What to do: Repeat the data that follows exactly, starting at the line with "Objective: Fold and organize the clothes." and ending at the line with "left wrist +", and leave out every picture.

The data:

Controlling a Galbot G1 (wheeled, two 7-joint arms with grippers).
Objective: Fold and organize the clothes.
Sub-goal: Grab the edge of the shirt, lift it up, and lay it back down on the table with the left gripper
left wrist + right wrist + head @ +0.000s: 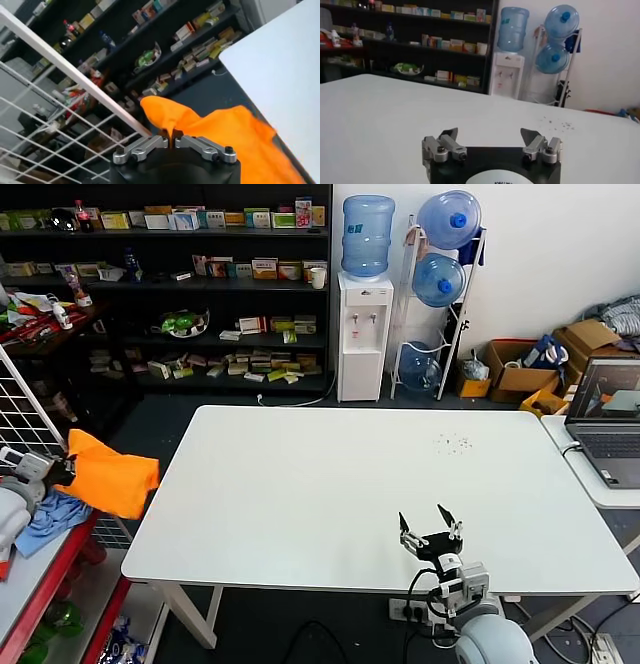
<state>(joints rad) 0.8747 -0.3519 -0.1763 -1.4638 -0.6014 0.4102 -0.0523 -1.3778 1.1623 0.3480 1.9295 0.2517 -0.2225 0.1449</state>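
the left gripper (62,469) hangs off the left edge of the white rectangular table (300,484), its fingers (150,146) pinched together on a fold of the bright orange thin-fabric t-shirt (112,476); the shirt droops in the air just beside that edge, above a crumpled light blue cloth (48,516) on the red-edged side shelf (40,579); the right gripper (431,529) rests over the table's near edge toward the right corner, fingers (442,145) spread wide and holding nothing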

Answer area:
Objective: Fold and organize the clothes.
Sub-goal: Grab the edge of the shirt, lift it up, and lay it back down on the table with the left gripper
left wrist + right wrist + head @ +0.000s: 

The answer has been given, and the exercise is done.